▸ WHAT YOU HAVE TO DO: After reading the listing below, copy it out exactly.

▸ GIVEN INFORMATION:
┄┄┄┄┄┄┄┄┄┄┄┄┄┄┄┄┄┄┄┄

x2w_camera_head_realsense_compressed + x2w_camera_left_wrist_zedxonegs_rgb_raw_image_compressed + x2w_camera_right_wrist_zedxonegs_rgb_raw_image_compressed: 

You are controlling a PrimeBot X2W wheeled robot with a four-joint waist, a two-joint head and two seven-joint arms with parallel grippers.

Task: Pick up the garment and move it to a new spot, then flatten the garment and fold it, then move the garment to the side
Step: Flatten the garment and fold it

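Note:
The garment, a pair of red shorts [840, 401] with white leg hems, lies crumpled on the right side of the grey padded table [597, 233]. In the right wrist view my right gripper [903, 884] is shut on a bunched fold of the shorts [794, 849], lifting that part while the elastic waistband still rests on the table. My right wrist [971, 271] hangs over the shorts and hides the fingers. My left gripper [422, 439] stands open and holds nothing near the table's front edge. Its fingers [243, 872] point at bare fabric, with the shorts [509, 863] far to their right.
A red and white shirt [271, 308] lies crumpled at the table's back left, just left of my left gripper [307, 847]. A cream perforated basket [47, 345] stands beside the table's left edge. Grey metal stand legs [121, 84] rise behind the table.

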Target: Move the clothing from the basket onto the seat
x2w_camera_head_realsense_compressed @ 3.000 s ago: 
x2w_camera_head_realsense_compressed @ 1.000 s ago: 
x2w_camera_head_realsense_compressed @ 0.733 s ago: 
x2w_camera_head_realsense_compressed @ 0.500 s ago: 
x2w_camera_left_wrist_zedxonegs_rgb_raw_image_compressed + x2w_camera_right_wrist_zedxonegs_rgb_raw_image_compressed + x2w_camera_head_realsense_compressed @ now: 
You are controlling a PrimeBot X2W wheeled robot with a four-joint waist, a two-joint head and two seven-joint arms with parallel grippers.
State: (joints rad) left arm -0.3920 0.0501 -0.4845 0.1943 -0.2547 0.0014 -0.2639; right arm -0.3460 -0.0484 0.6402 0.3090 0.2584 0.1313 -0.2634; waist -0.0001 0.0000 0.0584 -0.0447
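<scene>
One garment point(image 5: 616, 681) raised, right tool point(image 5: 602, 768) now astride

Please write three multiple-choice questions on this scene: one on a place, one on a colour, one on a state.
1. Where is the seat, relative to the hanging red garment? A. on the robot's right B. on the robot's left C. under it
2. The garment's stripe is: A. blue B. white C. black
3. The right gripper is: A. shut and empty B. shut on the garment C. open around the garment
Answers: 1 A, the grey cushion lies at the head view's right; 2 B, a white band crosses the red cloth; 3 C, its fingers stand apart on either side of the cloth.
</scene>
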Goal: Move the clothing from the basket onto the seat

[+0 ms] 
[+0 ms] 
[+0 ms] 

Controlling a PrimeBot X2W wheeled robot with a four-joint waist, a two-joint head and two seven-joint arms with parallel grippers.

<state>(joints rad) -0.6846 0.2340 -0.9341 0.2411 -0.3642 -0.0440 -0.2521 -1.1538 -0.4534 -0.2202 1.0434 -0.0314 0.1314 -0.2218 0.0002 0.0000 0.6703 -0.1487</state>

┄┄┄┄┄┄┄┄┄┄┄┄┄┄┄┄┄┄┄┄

▸ WRITTEN SOLUTION:
x2w_camera_head_realsense_compressed + x2w_camera_left_wrist_zedxonegs_rgb_raw_image_compressed + x2w_camera_right_wrist_zedxonegs_rgb_raw_image_compressed: 

You are controlling a PrimeBot X2W wheeled robot with a four-joint waist, a two-joint head and two seven-joint arms with parallel grippers.

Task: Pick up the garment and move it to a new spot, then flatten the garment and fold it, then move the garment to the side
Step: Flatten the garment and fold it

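Note:
The garment, a pair of red shorts [840, 401] with white leg hems, lies crumpled on the right side of the grey padded table [597, 233]. In the right wrist view my right gripper [903, 884] is shut on a bunched fold of the shorts [794, 849], lifting that part while the elastic waistband still rests on the table. My right wrist [971, 271] hangs over the shorts and hides the fingers. My left gripper [422, 439] stands open and holds nothing near the table's front edge. Its fingers [243, 872] point at bare fabric, with the shorts [509, 863] far to their right.
A red and white shirt [271, 308] lies crumpled at the table's back left, just left of my left gripper [307, 847]. A cream perforated basket [47, 345] stands beside the table's left edge. Grey metal stand legs [121, 84] rise behind the table.
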
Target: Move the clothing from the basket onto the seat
x2w_camera_head_realsense_compressed @ 3.000 s ago: 
x2w_camera_head_realsense_compressed @ 1.000 s ago: 
x2w_camera_head_realsense_compressed @ 0.733 s ago: 
x2w_camera_head_realsense_compressed @ 0.500 s ago: 
x2w_camera_left_wrist_zedxonegs_rgb_raw_image_compressed + x2w_camera_right_wrist_zedxonegs_rgb_raw_image_compressed + x2w_camera_head_realsense_compressed @ now: 
You are controlling a PrimeBot X2W wheeled robot with a four-joint waist, a two-joint head and two seven-joint arms with parallel grippers.
State: (joints rad) left arm -0.3920 0.0501 -0.4845 0.1943 -0.2547 0.0014 -0.2639; right arm -0.3460 -0.0484 0.6402 0.3090 0.2584 0.1313 -0.2634; waist -0.0001 0.0000 0.0584 -0.0447
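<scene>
One garment point(image 5: 616, 681) raised, right tool point(image 5: 602, 768) now astride

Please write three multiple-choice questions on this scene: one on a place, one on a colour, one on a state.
1. Where is the seat, relative to the hanging red garment? A. on the robot's right B. on the robot's left C. under it
2. The garment's stripe is: A. blue B. white C. black
3. The right gripper is: A. shut and empty B. shut on the garment C. open around the garment
Answers: 1 A, the grey cushion lies at the head view's right; 2 B, a white band crosses the red cloth; 3 C, its fingers stand apart on either side of the cloth.
</scene>
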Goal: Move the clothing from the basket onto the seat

[+0 ms] 
[+0 ms] 
[+0 ms] 

Controlling a PrimeBot X2W wheeled robot with a four-joint waist, a two-joint head and two seven-joint arms with parallel grippers.

<state>(joints rad) -0.6846 0.2340 -0.9341 0.2411 -0.3642 -0.0440 -0.2521 -1.1538 -0.4534 -0.2202 1.0434 -0.0314 0.1314 -0.2218 0.0002 0.0000 0.6703 -0.1487</state>

No further output is needed for this exercise.